→ **Exercise description**
Once the line containing "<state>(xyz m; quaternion" is found, return it and every line that follows, up to and including the final line of the material, exactly as written.
===== Dataset extract =====
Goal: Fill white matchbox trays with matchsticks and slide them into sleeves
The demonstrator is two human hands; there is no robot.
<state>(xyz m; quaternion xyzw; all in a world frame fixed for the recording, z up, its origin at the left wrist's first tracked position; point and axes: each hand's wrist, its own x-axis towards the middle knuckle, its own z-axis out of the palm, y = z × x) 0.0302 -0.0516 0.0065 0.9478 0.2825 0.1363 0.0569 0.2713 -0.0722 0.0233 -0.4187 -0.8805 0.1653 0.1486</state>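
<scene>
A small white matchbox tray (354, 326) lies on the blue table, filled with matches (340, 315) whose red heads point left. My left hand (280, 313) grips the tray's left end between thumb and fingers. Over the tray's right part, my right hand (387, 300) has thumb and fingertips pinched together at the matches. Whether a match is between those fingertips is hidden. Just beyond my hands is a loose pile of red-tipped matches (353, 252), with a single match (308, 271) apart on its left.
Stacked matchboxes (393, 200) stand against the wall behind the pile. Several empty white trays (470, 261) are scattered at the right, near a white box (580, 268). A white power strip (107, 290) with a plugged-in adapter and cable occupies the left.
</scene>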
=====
→ **Exercise answer**
<state>(xyz m; quaternion xyzw; all in a world frame fixed for the recording, z up, its origin at the left wrist's first tracked position; point and axes: each hand's wrist, its own x-axis towards the middle knuckle, its own z-axis out of the palm, y = z × x) 0.0302 -0.0516 0.0065 0.9478 0.2825 0.1363 0.0569 0.2713 -0.0722 0.0233 -0.4187 -0.8805 0.1653 0.1486</state>
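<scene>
A small white matchbox tray (354, 326) lies on the blue table, filled with matches (340, 315) whose red heads point left. My left hand (280, 313) grips the tray's left end between thumb and fingers. Over the tray's right part, my right hand (387, 300) has thumb and fingertips pinched together at the matches. Whether a match is between those fingertips is hidden. Just beyond my hands is a loose pile of red-tipped matches (353, 252), with a single match (308, 271) apart on its left.
Stacked matchboxes (393, 200) stand against the wall behind the pile. Several empty white trays (470, 261) are scattered at the right, near a white box (580, 268). A white power strip (107, 290) with a plugged-in adapter and cable occupies the left.
</scene>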

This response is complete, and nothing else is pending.